Artificial intelligence isn’t a magic box: Gazprom Neft specialist Anna Dubovik on the importance of digital product samples

Sputnik radio

Anna Dubovik, Head of Advanced Analytics and Machine Learning at Gazprom Neft, speaks to Sputnik radio at the World Digital Summit on the Internet of Things and Artificial Intelligence in Kazan.

Head of Advanced Analytics and Machine Learning at Gazprom Neft, Anna Dubovik

— How should the flow of information on the development of neural networks and artificial intelligence (AI) be understood — where are we talking about genuine breakthroughs, and what is just PR?

— It seems to me that every industry — such as oil, IT or even retail — needs to make samples of their products available. When you go to a grocery store, you can slice off a bit of sausage and try it — just like in IT. If someone offers you an extremely good solution, you should ask right away where you can read about it, who has written about it and where you can try it. It’s important to remember that artificial intelligence isn’t a magic box. That’s why we try to make samples of a number of our products available, so that companies across the world — clients, contractors and other developers — can see how we work and familiarise themselves with what we offer.
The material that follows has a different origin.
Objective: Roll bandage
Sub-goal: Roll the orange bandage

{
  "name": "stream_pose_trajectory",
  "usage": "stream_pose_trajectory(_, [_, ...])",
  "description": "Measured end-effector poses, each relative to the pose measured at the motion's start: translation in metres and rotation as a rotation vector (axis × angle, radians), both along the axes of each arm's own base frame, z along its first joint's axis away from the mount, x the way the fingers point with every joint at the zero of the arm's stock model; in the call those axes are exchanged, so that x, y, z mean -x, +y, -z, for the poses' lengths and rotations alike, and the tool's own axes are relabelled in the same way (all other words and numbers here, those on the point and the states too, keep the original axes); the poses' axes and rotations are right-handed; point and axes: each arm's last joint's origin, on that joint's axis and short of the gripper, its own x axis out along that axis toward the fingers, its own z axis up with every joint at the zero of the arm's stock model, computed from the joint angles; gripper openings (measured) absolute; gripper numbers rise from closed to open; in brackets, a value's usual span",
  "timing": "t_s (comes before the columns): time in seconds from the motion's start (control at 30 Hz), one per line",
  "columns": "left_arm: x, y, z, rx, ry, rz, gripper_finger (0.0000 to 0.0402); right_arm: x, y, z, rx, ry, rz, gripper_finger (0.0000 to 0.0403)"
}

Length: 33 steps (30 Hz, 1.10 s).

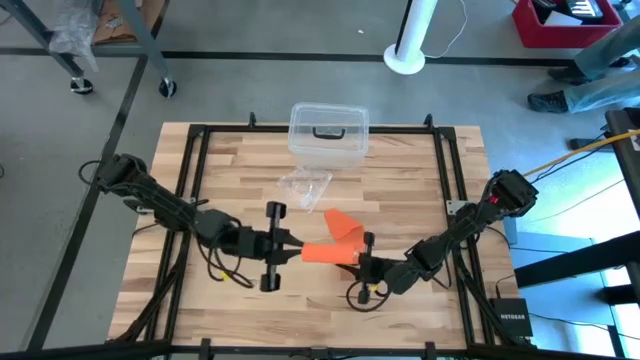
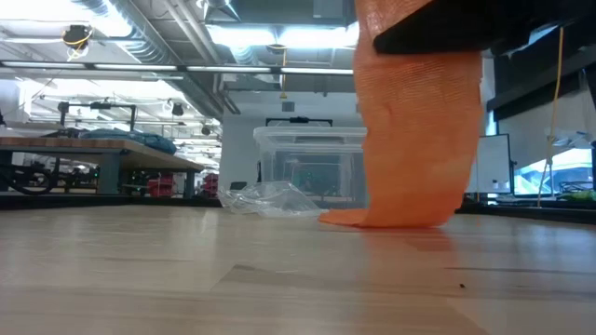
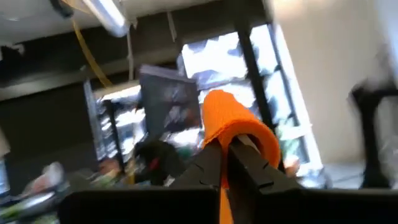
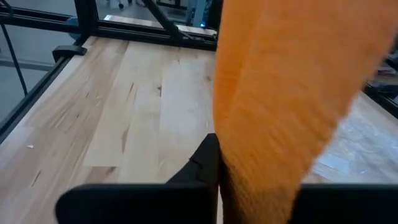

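Heads up: both your jaws are clamped on the bandage point(image 1: 330, 243), left gripper point(image 1: 296, 247) on the rolled end, right gripper point(image 1: 361, 256) on the loose strip, just in front of the clear box point(image 1: 328, 131). If you pull unevenly the roll could slacken or slip free.

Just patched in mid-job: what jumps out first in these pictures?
The bright orange bandage, near the table's middle toward the front edge, stretched between both arms. The left pincer is shut on its rolled end, and the right pincer is shut on the loose strip. Behind them sit a clear plastic box and a crumpled clear wrapper.
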Motion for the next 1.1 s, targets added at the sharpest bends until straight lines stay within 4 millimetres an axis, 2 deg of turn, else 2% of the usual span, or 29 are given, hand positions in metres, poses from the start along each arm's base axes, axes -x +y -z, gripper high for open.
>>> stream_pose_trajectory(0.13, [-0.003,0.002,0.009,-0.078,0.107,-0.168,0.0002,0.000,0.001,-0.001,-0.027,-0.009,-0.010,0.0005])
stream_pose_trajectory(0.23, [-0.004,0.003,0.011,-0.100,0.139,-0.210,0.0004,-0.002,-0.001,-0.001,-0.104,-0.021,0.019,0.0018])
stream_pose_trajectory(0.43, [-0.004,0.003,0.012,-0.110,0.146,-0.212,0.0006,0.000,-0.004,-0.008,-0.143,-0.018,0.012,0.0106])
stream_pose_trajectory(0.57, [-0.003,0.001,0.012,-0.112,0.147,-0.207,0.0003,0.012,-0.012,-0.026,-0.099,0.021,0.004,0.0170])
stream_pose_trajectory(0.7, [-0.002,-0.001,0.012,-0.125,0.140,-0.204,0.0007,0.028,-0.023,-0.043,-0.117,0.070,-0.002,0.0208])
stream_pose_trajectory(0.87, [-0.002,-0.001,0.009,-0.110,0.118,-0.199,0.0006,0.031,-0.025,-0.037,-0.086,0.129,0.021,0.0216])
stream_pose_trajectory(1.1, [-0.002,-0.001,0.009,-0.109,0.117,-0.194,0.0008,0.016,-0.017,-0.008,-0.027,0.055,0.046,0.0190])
Nvidia is a well-known company that develops hardware for making neural networks. Their servers and cards are extremely expensive. Nonetheless, they make them available to other companies to test for free. These companies try it out, and if it doesn’t work out, they discuss why. It’s a lot of money to spend just to increase their influence across the world. As a company, we do something similar. Yes, we’ve invested significant resources and effort, but we want to put our developments out there, because that’s the point at which the industry will start developing and using them, and attract the right kind of machine learning.

— What results can you gain from this?

The most striking example of free implementation is Google’s TensorFlow library, which they’ve developed and released worldwide. All the current developments to do with smart vision, machine learning, are primarily down to this. Just picture how the industry has stepped up exponentially over the past four years. If they hadn’t done it, perhaps someone else might have. But now they’re the leaders, and everyone else compares themselves to them. So now, when we are facing a similar opportunity to consolidate our own position, I think this is the right strategy.

— What companies are currently at the cutting edge in developing artificial intelligence in Russia? Is there a big gap between Google and the other global majors?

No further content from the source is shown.